[TASK TO COMPLETE]:
Word for word, transcribe the data below from the line with "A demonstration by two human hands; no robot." to the line with "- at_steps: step", keeping both of those lines.

[LISTED ENTRIES]:
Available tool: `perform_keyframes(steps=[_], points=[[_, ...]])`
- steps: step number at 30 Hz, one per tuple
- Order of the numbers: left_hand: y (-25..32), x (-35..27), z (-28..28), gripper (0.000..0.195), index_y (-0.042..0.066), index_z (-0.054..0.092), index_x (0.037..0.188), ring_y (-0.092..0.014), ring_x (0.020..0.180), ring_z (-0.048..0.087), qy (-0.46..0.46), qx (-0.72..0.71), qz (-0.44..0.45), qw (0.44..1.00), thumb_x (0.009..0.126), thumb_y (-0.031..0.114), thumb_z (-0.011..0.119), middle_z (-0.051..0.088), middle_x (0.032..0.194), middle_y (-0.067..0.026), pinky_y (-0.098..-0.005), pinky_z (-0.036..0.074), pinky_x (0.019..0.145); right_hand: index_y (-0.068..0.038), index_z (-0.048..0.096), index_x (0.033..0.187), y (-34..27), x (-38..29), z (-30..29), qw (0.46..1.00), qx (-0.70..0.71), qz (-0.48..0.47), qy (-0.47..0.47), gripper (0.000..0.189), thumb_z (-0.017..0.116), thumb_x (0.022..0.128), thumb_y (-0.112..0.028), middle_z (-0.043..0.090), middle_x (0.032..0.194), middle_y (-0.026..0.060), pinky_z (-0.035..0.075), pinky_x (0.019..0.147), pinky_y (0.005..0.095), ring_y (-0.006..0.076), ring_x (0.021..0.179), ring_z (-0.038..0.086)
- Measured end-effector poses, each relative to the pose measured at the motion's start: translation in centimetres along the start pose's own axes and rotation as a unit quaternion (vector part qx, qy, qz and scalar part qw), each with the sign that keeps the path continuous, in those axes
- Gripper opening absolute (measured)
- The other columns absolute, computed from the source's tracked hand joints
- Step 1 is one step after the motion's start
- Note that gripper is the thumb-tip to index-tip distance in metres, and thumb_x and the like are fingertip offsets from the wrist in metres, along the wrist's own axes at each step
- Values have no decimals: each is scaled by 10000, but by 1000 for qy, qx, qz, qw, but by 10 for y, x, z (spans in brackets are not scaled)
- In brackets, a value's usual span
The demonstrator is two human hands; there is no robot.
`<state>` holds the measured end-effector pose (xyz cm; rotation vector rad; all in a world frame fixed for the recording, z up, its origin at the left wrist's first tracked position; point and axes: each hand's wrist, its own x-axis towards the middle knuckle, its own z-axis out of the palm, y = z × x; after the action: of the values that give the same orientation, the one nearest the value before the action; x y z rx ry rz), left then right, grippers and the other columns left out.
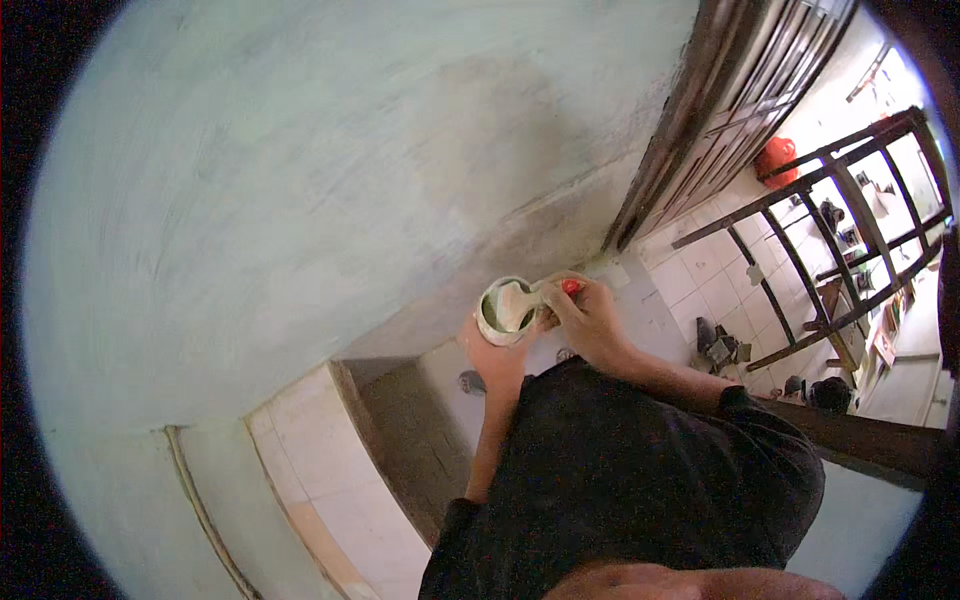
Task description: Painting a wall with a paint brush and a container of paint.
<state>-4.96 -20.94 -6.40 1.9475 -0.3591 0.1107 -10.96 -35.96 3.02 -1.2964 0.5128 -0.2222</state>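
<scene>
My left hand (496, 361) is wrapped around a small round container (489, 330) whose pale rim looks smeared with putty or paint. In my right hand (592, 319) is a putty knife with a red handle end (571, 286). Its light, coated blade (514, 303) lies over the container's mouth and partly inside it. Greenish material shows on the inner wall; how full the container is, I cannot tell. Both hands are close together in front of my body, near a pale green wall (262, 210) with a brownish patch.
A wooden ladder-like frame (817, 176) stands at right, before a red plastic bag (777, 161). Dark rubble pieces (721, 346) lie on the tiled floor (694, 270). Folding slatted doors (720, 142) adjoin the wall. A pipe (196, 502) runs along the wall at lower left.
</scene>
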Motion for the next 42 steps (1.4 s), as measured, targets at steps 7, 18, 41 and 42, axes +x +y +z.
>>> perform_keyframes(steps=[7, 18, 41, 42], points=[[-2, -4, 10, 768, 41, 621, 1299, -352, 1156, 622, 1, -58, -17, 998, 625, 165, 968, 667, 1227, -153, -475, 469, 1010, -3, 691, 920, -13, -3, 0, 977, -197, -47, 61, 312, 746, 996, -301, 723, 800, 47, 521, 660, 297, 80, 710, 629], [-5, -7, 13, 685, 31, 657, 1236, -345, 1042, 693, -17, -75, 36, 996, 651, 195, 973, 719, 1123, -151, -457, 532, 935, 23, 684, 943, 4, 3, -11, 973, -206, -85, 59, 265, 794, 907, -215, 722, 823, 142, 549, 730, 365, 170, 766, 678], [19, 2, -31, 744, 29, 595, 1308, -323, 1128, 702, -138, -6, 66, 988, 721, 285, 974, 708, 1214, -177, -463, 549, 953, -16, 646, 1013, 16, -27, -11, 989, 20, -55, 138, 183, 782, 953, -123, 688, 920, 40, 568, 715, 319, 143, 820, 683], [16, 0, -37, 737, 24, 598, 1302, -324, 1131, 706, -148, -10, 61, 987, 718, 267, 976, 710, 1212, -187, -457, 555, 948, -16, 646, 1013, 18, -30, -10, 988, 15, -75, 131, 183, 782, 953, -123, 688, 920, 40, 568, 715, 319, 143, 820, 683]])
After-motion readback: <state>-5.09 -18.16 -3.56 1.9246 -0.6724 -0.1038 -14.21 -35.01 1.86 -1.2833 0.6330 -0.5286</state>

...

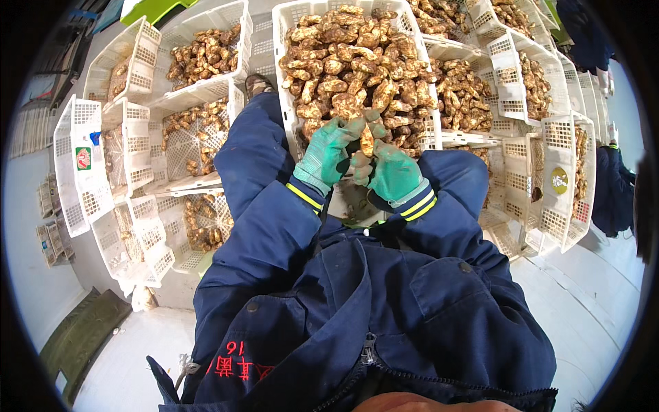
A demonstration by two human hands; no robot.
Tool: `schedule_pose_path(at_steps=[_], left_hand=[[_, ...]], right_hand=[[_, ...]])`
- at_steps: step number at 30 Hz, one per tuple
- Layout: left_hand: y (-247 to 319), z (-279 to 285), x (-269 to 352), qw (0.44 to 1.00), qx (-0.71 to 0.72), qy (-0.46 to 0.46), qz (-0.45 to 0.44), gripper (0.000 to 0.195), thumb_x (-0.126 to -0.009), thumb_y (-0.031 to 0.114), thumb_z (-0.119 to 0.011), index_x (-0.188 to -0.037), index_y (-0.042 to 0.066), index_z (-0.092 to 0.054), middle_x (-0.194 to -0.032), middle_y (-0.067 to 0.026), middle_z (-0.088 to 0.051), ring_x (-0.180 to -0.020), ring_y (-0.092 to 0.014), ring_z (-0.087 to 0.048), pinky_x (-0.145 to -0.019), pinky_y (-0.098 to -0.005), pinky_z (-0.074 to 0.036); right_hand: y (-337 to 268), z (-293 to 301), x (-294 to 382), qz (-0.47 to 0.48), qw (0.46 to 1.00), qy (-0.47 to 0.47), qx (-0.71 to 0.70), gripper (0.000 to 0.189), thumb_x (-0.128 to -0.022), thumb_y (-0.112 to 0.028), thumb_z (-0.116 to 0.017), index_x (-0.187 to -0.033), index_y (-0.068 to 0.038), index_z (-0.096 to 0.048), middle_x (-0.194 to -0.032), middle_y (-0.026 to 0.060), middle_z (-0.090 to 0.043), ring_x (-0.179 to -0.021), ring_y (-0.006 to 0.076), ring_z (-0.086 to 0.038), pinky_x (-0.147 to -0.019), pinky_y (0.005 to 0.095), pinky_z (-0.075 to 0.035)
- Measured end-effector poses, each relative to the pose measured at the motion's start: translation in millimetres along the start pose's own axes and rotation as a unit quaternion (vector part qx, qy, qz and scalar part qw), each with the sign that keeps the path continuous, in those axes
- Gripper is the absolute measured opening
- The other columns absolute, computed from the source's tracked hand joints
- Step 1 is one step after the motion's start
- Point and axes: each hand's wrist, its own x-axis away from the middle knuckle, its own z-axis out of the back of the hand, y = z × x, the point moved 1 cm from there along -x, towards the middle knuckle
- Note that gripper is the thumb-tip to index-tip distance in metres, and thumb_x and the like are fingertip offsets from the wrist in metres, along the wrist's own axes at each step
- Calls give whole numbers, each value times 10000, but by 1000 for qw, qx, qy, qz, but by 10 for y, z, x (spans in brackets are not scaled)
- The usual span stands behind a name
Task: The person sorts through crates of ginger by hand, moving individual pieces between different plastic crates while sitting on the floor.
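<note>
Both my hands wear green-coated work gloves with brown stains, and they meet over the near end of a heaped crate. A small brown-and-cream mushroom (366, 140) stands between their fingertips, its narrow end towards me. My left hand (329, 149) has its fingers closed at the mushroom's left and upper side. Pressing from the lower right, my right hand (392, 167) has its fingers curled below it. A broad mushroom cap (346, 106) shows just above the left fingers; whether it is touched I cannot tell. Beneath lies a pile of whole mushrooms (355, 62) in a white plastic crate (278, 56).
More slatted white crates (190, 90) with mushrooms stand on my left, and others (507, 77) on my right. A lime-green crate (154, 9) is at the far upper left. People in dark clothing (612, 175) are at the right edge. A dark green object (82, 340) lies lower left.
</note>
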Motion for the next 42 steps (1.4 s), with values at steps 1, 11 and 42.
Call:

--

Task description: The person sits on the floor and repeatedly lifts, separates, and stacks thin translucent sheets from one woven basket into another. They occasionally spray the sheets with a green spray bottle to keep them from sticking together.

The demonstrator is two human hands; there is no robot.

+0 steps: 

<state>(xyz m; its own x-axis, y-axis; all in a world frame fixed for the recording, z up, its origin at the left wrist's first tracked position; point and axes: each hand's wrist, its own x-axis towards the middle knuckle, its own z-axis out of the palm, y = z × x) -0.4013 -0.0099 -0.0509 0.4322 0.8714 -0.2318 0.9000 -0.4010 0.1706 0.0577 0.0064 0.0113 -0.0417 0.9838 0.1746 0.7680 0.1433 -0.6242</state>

[ANSWER TO THIS TASK]:
A demonstration by two human hands; no robot.
Tool: `schedule_pose_path(at_steps=[_], left_hand=[[_, ...]], right_hand=[[_, ...]])`
- at_steps: step number at 30 Hz, one per tuple

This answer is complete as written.